Terastaki bir kuş yuvasını andıran hasır sallanan koltuğa oturdum. Bir bacağımı kendime çektim ve başımı yasladım. Aşağıdaki ayağımla hafif hafif kendimi sallamaya başladım. Beynim düşünmeyi şu andan itibaren bırakmıştı. Düşünmeyecektim.

PUSAT

Anka'yı otel odasında gereğinden fazla yalnız bıraktığımı fark ettiğimde oturduğum yerden kalktım ve otelimize doğru ilerledim.

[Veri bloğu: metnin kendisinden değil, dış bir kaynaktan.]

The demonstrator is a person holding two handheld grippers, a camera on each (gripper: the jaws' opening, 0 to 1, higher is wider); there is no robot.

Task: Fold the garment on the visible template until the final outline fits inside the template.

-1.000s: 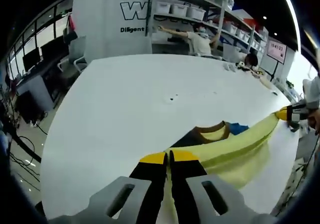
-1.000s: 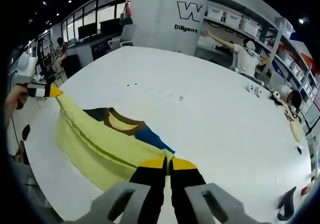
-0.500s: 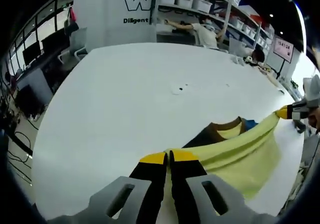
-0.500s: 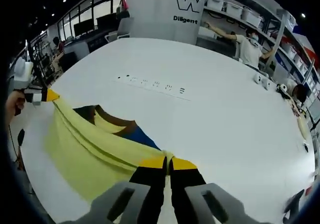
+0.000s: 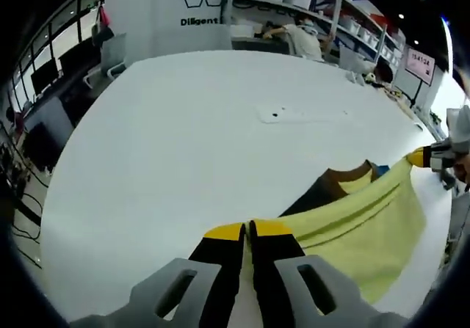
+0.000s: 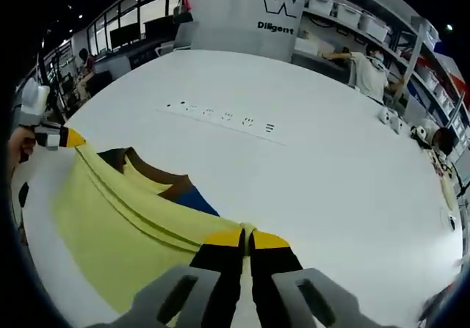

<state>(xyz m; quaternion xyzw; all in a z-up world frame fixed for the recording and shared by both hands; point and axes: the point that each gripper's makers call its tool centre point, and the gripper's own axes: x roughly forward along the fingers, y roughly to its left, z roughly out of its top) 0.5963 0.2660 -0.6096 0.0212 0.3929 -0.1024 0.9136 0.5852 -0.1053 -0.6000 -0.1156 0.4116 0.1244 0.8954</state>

Ne Anka'yı ne ona son söylediğim kelimeleri düşünecek durumum yoktu. Babası Anka yok olduğunda kendini işine fazlaca vermiş ve hatrı sayılır bir zenginliğe ulaşmıştı. İki sene önceki adam ve şimdi ki adam aynı değildi. Benden istedikleri de artık beni zorlamaya başlamıştı. Başımı iki yana salladım düşünmeyecektim. Anka bulundu ve sırada onu kaçıranlar var. Önemli olan Ankaydı ve o da buradaydı. Şimdilik sadece bunu düşünecektim.